I am annoyed by jokes made by those who have not experienced these hormonal shifts at the expense of the sufferer. The symptoms are vast, numerous and frightening at times.
Join a forum such as menopause chit chat for more sisterhood talk that will help you navigate this life changing event.
You will find many women who also face challenges such as yours – being caregivers and losing a parent or both as mid life is usually when many experience this.
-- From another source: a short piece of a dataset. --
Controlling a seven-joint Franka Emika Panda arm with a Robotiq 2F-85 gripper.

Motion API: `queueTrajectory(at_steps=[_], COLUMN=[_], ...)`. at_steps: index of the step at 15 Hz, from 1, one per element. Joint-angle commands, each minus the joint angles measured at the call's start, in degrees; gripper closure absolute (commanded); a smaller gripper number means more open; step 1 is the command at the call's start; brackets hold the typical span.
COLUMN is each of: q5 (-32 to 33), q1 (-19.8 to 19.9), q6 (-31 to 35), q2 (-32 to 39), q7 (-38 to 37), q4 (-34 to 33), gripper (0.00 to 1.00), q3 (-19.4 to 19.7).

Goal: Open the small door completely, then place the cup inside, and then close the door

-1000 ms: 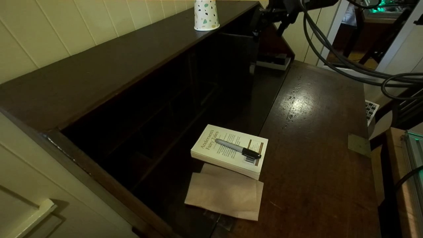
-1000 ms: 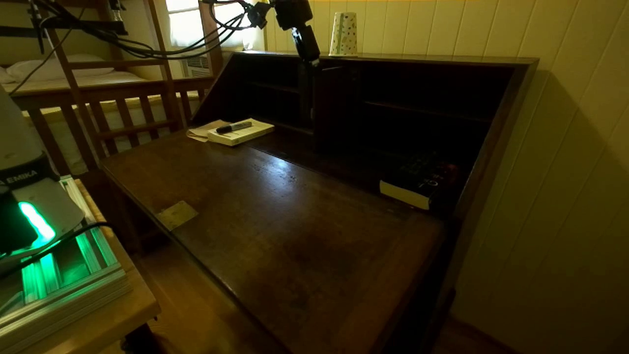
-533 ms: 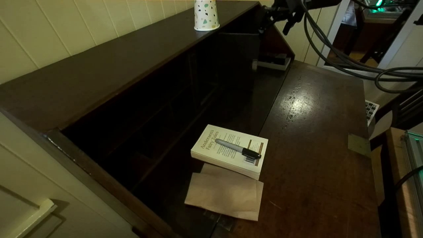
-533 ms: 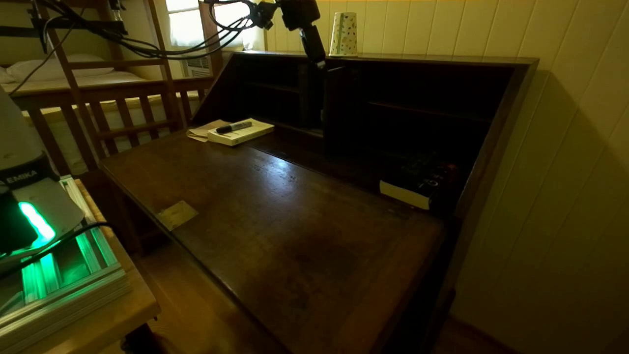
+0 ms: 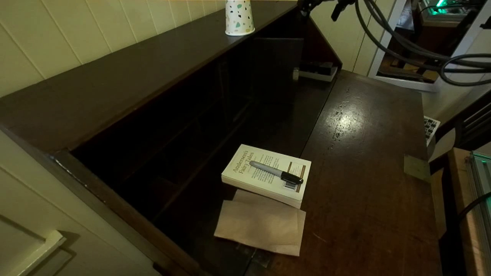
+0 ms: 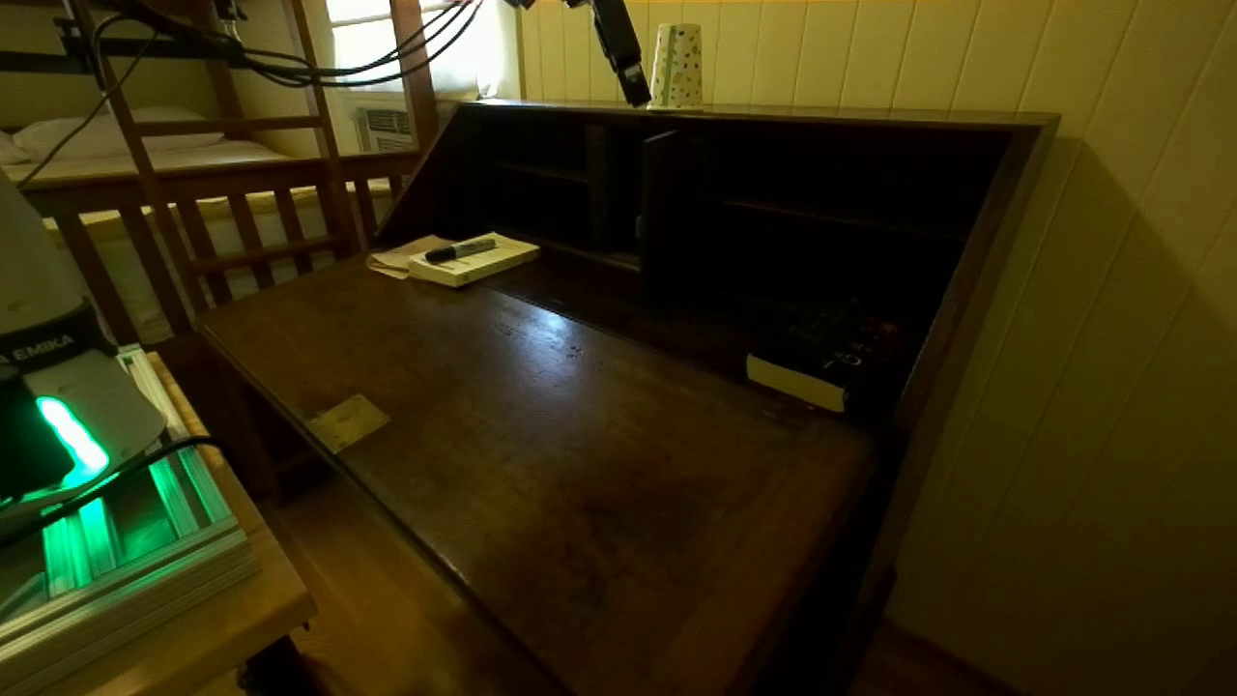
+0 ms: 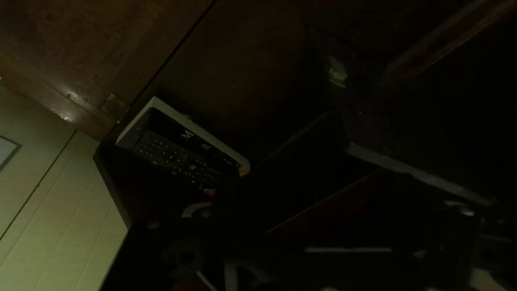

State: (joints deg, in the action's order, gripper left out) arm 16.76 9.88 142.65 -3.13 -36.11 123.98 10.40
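Yellowish panelled wall (image 6: 860,58) behind dark wooden desk (image 6: 541,416); bright window (image 6: 362,46), bed (image 6: 213,150).

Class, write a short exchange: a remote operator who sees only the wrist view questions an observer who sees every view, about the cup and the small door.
Operator: In the wrist view I can't make out the cup. Where is it?
Observer: It stands wide end down on the dark top ledge.
Operator: Is my gripper touching the small door? My view is too dark to settle it.
Observer: No. Both exterior views show a gap between the gripper and the small door's top edge.
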Motion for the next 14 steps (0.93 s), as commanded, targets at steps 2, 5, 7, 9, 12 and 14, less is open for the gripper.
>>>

It is also a time when we re evaluate ourselves and surrounding, thinking about the meaning of life and the human experience. Now that your mum has become part of a larger and magnificent force of light, you find yourself focused on the person you set aside while being a caregiver: YOU. It can be scary to wake up and see you need care as well. Getting the weeds out and sorting through the piled up years can be overwhelming.
Google Claire Weeks anxiety help and meditate. Many groups can be found on meet up dot com.
It is time to rediscover and face you now that your attention is not on mum now.
My sibling passed away a bit over a yr ago and my GAD and panic attacks plus peri etc., put me in a similar mindset.
Look for you on the other forum.August 28, 2014 at 4:09 am #64046
Thanks so much for your reply. You nailed it : perimenopause is a rollercoaster. Mine is feom hell :-(.
Thank you for the forum suggestions . I feel lost , like everything seems meaningless. Yesterday I saw a photo of my beloved mum (in it she was healthy ) . I wept the whole night away. A year has passed & I seem to still be in a state of shock & disbelief. Its so tough. Nobody cares. Nobody gets it. People make inane suggestions & expect me to * move on* ( what does that even mean ?) .
The illnesses i have plus the grief makes me so depressed . I dont wanna get out of bed most mornings.